Кирьяк повертел в пальцах петушиный клюв и произнёс угрюмо:

– Гадать незачем. Я его сам расспрошу, когда поймаю.

– Хочешь вернуться? – спросил старый Митроха.

– Конечно.

– Я тоже вернусь, – сказал я. – Ответить надо. Закон есть. Он ударил – надо сдачи вломить. Иначе мы не ватага, а воровская шайка. Кровь за кровь.

– Нелюдь не пролил крови, – возразил Митроха.

– И мы не прольём. Поймаем, намнём бока и выгоним. И ты с нами.

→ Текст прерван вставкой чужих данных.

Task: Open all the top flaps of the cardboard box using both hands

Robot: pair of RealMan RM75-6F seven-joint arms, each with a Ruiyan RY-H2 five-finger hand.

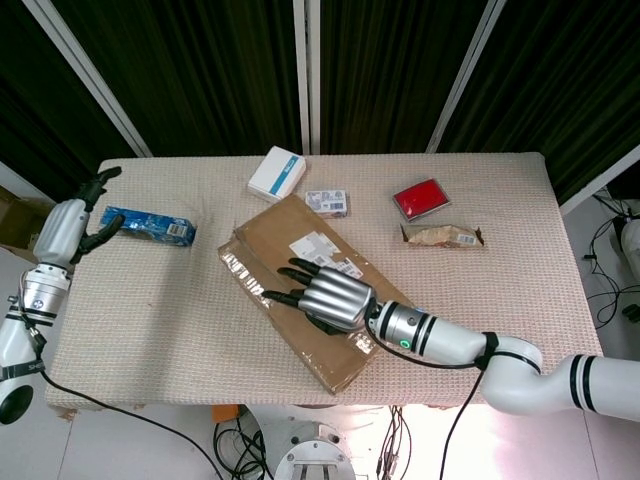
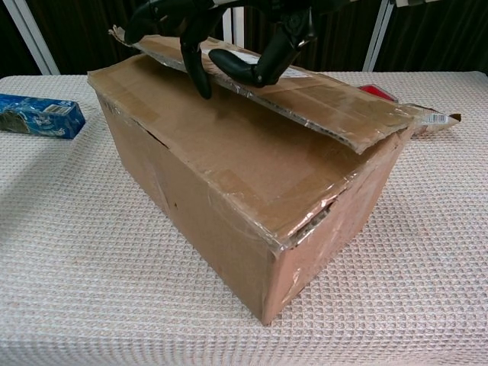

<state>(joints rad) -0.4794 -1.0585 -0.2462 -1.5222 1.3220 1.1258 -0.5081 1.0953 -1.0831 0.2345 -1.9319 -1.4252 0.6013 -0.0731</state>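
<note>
On the table [image 1: 480, 290], near its front edge and turned at an angle, stood the cardboard box [image 2: 252, 191], with one long top flap [image 2: 305, 103] already lifted a little along its free edge and the other flap [image 2: 229, 160] lying flat beneath it. Your right hand [image 1: 325, 295] hovered over the seam with fingers spread and holding nothing; the chest view showed its fingertips [image 2: 200, 76] dipping past the raised edge. Your left hand [image 1: 70, 225] was well apart at the table's left end, near the blue carton [image 1: 148, 227], fingers apart and empty. The likely faults were these: a downward press would have shut the raised flap again; a one-sided pull could have slid or turned the light box toward the table edge, since your left hand was not bracing it; and the torn tape [image 2: 320, 221] could have snagged a fingertip.
</note>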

Дед вздохнул. Ему явно не хотелось возвращаться, – но закон велел, а кто идёт против закона – против того идёт весь мир. Если не уравновешивать Коловрат – он слетит с оси, и всё погибнет.

13.

Да. Ну так вот.

Благодарю, что приютили. И за еду, и за питьё. Давно не спал так крепко, как после вашей браги. Забористая брага. Может, вы в неё чего добавляете? Да мне всё равно, я не в обиде. Добавляйте, что хотите, хоть мухоморы. Моё нутро лужёное, принимает любой харч. Я по полгода на берёзовой каше могу сидеть. Я даже ежей варить умею. Только скверные мяса не ем, падальщину всякую, мослы гнилые – к такому отродясь не подхожу. А остальное – пожалуйста.

Теперь, стало быть, начну вторую половину моего сказа.

На половине всякого дела всегда хорошо перевести дух. Сделал полдела – считай, сделал всё. Потому что если половину уработал – значит, так же и вторую половину осилишь.

Если в некоторые подробности моей побывальщины трудно поверить – не верьте. С тех пор, как это всё случилось, сто лет прошло. Кое-что из того, что в прошлые времена считалось обыкновением, теперь принимают за огульное враньё.

Но я никогда не вру, помните?

За враньё нас бьют.

Но сильней бьют за правду.

Однако довольно жалоб; слушайте, что было дальше.

Рыжий Кирьяк имел здоровья в избытке; про таких моя бабка говорила: «об дорогу не расшибёшь». К рассвету он уже и на ногах стоял, и кулаки сжимал, и сопел гневно, рвался в путь, и выглядел, как всегда, бешеным и отважным, и глаза глядели бедово и упрямо. Только губы сделались тоньше, бледней, отчего всё лицо казалось старше.

Как именно напал на него птицечеловек, куда ударил: в лоб ли, в грудь, в ухо, в висок, – сказать не мог; лишь утверждал, что «сотрясся всем телом».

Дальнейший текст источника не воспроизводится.